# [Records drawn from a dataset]
══════
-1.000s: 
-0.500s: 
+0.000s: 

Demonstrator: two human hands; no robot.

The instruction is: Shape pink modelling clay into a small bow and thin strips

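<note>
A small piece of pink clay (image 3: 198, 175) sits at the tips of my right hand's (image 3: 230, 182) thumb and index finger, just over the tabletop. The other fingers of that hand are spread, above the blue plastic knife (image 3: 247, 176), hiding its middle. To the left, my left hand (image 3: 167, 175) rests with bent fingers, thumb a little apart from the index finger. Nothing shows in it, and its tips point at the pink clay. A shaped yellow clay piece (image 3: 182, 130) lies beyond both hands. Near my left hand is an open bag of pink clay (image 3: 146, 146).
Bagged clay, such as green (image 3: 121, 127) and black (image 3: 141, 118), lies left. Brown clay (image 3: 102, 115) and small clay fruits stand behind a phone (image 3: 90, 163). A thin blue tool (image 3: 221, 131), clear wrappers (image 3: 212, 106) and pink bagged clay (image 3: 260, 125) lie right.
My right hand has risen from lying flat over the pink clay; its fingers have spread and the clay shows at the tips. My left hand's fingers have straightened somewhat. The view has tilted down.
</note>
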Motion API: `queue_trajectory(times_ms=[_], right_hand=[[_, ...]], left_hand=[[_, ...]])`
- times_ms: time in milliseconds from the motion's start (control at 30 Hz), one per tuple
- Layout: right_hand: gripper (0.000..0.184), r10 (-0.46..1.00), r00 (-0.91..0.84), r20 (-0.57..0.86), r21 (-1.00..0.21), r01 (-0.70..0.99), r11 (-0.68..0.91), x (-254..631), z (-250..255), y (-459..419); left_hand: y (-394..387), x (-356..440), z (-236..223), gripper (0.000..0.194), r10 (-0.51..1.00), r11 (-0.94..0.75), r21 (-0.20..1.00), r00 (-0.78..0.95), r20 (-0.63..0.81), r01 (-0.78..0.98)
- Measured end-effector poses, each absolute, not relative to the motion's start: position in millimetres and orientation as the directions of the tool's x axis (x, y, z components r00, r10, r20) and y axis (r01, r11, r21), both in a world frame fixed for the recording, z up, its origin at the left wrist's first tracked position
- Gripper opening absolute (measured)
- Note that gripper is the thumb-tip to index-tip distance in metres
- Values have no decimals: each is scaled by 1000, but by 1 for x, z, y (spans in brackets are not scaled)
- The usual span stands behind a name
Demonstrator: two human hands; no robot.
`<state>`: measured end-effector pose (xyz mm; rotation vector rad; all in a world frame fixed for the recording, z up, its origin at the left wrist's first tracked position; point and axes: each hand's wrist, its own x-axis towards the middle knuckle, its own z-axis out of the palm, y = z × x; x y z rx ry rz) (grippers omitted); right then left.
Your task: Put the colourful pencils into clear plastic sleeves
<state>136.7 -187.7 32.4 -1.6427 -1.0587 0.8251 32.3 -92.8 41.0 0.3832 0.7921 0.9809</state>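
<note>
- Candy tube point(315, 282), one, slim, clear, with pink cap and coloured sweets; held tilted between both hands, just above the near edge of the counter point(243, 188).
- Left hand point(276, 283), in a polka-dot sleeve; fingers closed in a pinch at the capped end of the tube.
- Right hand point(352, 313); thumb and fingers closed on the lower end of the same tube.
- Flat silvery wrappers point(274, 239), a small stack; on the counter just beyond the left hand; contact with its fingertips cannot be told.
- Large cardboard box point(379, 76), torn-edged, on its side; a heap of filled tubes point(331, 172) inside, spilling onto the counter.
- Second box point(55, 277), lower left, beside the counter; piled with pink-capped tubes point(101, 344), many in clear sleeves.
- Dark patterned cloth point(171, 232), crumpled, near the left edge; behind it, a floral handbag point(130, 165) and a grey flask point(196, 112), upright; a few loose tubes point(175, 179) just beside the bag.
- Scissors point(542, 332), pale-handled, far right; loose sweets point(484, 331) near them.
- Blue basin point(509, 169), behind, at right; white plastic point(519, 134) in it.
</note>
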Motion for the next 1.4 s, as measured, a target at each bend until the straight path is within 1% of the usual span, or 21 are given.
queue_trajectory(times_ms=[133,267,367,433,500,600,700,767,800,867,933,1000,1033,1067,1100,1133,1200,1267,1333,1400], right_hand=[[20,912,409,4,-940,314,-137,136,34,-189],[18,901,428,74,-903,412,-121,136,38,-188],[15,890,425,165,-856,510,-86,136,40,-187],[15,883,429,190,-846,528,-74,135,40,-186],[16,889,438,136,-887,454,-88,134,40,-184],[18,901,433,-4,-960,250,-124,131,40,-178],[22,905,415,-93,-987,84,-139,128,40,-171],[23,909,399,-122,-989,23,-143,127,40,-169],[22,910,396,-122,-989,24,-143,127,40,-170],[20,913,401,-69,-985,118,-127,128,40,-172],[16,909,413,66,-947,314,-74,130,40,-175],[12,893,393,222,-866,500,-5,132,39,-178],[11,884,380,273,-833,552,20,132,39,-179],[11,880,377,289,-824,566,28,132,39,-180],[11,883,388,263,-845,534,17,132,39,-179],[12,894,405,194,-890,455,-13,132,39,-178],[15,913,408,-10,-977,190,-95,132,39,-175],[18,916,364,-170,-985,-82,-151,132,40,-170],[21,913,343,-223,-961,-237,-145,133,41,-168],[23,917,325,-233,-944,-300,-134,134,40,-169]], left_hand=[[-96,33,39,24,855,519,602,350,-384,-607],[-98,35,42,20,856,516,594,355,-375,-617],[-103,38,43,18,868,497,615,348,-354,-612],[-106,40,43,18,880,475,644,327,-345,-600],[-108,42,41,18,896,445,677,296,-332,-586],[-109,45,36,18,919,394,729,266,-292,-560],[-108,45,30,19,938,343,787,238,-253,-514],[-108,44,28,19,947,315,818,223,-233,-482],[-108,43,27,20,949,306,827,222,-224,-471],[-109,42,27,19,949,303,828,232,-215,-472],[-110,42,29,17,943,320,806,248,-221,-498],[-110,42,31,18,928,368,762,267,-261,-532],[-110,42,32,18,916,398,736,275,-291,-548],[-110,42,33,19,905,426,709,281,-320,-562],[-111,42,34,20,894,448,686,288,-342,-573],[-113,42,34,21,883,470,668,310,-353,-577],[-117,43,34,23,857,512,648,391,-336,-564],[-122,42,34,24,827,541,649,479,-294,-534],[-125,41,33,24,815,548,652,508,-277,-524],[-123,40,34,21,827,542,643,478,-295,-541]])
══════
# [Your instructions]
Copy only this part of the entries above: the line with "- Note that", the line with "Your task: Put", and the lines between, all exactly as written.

# [Your solution]
- Note that gripper is the thumb-tip to index-tip distance in metres
- Values have no decimals: each is scaled by 1000, but by 1 for x, z, y (spans in brackets are not scaled)
- The usual span stands behind a name
Demonstrator: two human hands; no robot.
`<state>`: measured end-effector pose (xyz mm; rotation vector rad; all in a world frame fixed for the recording, z up, its origin at the left wrist's first tracked position; point and axes: each hand's wrist, its own x-axis towards the middle knuckle, its own z-axis out of the palm, y = z × x; x y z rx ry rz) (grippers omitted); right then left.
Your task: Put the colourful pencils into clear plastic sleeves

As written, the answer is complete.